_What you should do_: Below are entries; output exactly the lines from the one with "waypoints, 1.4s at" to the one with "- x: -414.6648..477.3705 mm", both included, and nothing else.

....

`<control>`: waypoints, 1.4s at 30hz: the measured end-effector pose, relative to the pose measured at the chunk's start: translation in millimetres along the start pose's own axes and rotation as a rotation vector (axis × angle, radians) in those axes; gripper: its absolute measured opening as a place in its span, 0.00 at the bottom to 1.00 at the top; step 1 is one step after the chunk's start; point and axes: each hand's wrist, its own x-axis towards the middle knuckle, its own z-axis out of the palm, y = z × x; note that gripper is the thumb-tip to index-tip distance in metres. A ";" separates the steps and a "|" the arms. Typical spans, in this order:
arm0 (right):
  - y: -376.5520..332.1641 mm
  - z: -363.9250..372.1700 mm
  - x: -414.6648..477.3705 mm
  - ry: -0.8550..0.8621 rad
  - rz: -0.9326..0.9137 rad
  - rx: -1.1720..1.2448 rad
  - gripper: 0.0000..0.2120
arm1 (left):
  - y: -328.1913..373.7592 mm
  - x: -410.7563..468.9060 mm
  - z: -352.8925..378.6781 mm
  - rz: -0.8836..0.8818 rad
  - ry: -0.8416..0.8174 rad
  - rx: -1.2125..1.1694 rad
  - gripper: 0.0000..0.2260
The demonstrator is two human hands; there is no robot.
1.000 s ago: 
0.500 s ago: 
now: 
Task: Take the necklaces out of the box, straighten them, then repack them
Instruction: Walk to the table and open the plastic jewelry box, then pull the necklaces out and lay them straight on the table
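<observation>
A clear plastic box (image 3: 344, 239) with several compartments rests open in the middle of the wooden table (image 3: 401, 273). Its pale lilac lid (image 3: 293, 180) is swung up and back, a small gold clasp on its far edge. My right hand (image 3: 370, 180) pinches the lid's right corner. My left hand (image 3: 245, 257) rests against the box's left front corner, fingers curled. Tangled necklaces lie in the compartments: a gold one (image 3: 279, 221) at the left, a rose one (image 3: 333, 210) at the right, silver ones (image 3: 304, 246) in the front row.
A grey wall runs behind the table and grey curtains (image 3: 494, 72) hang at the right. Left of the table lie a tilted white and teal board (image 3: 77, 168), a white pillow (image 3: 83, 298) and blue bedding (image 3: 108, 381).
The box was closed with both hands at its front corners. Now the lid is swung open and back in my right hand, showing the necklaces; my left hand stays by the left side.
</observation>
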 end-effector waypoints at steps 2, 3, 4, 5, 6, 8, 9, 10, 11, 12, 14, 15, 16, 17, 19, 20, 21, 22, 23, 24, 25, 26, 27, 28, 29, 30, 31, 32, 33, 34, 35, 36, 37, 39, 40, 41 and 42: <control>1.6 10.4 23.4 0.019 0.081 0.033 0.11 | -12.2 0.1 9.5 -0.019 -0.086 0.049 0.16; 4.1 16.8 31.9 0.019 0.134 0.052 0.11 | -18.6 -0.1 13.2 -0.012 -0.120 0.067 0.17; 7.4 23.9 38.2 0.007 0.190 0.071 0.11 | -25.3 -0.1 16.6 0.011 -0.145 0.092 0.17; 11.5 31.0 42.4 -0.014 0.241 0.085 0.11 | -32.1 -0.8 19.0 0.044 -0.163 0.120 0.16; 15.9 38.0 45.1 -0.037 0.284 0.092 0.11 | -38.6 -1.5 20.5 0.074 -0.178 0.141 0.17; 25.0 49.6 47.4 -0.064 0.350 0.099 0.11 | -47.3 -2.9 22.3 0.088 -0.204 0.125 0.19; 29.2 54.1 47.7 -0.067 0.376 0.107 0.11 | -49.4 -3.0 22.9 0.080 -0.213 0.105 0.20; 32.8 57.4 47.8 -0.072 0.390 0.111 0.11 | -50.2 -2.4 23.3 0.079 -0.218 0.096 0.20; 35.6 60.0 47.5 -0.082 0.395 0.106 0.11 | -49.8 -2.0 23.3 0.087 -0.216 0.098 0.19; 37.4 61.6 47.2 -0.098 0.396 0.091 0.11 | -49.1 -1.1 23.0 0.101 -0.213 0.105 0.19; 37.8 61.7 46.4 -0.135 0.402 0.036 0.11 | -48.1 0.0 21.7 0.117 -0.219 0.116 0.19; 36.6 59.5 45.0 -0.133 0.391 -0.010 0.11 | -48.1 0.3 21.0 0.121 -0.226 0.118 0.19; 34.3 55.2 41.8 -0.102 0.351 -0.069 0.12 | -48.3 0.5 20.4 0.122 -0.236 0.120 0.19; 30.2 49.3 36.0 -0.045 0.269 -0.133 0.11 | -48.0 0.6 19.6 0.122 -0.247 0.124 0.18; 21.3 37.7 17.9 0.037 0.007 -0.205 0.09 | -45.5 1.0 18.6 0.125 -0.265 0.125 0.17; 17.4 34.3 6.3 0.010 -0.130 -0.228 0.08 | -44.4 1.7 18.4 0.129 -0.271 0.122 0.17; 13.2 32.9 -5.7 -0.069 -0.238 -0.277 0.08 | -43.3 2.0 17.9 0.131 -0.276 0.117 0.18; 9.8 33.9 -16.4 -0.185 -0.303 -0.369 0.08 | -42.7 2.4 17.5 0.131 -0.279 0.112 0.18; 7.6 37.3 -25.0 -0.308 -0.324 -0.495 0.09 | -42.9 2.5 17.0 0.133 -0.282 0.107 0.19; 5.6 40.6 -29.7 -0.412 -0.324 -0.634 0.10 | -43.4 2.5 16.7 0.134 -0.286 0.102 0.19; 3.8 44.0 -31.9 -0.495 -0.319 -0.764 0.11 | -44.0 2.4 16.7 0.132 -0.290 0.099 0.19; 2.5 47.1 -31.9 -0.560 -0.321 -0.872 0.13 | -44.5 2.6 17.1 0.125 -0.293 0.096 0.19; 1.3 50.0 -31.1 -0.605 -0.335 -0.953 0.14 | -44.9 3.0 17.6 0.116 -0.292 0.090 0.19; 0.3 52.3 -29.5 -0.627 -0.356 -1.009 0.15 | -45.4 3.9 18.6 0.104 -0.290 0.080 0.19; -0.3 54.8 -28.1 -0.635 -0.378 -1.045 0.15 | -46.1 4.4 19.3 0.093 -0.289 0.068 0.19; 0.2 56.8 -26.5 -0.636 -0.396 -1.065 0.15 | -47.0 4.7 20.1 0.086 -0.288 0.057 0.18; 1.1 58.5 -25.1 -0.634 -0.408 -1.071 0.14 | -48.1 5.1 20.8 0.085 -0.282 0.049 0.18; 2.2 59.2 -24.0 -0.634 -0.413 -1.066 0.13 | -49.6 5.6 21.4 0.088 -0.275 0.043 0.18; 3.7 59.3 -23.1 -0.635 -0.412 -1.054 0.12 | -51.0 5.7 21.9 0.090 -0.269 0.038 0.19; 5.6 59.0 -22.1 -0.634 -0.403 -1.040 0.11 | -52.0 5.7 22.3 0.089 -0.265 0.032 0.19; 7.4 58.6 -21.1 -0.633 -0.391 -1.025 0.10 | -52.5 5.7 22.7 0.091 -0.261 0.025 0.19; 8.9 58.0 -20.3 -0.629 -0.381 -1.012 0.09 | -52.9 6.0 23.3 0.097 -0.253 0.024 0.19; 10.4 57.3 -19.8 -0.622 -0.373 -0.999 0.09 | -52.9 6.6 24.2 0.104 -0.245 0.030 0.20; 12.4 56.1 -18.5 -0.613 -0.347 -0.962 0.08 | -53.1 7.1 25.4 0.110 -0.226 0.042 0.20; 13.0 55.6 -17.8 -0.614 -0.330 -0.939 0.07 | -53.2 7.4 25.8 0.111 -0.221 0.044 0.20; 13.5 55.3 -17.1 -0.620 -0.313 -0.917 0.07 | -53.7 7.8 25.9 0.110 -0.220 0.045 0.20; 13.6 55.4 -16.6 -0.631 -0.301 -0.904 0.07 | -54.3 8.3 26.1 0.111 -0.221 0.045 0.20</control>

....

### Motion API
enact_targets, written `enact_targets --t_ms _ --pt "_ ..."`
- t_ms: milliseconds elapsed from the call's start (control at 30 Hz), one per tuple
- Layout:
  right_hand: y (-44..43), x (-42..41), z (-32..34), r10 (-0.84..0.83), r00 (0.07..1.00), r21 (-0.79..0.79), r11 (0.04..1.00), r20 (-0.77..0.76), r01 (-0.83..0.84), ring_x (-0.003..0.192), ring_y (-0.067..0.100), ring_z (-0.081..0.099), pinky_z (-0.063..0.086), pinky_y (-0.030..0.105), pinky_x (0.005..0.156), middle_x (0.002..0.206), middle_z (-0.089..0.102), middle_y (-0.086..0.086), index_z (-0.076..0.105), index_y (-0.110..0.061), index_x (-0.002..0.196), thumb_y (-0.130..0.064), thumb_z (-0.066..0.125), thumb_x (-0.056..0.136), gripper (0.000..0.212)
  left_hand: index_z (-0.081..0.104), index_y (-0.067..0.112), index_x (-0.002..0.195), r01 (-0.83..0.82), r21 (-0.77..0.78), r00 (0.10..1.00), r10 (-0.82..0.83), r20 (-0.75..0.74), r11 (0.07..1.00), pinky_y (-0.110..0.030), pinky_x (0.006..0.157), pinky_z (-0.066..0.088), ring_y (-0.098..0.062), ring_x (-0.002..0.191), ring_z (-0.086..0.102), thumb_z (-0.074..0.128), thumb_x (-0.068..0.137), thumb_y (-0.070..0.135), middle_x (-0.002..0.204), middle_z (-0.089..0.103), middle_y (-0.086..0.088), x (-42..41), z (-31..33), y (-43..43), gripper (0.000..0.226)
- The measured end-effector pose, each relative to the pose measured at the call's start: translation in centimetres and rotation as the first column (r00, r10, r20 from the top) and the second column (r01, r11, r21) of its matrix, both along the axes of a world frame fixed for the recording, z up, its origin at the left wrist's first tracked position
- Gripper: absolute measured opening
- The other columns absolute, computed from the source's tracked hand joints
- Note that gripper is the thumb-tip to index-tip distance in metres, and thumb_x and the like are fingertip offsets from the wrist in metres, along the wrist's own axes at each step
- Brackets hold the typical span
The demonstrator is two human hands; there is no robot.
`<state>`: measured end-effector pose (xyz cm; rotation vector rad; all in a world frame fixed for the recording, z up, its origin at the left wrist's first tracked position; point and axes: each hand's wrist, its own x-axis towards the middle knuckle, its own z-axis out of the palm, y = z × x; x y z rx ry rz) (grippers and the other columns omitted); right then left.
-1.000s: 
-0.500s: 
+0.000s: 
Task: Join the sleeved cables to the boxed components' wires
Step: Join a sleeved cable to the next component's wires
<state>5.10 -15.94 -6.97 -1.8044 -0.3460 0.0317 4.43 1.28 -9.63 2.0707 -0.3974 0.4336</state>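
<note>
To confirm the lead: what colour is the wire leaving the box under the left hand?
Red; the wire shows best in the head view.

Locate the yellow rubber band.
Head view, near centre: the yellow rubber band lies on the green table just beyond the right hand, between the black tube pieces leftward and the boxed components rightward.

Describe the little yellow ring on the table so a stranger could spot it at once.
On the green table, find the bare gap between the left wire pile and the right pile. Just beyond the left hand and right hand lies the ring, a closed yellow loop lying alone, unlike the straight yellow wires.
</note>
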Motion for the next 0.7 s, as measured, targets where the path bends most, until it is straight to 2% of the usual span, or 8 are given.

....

_Exercise result_:
`<control>`: waypoints, 1.4s at 30hz: the measured end-effector pose, relative to the pose measured at the chunk's start: translation in millimetres along the start pose's own axes and rotation as a rotation vector (axis × angle, radians) in those axes; gripper: its absolute measured opening as a place in its span, 0.00 at the bottom to 1.00 at the top; step 1 is one step after the chunk's start; point and axes: each hand's wrist, its own x-axis towards the middle knuckle, its own z-axis out of the palm, y = z × x; note that gripper is the thumb-tip to index-tip distance in metres. A ";" separates the steps and a "|" the arms. Typical spans, in this order:
arm0 (right):
  - y: -376.5520..332.1641 mm
  - z: -363.9250..372.1700 mm
  - x: -414.6648..477.3705 mm

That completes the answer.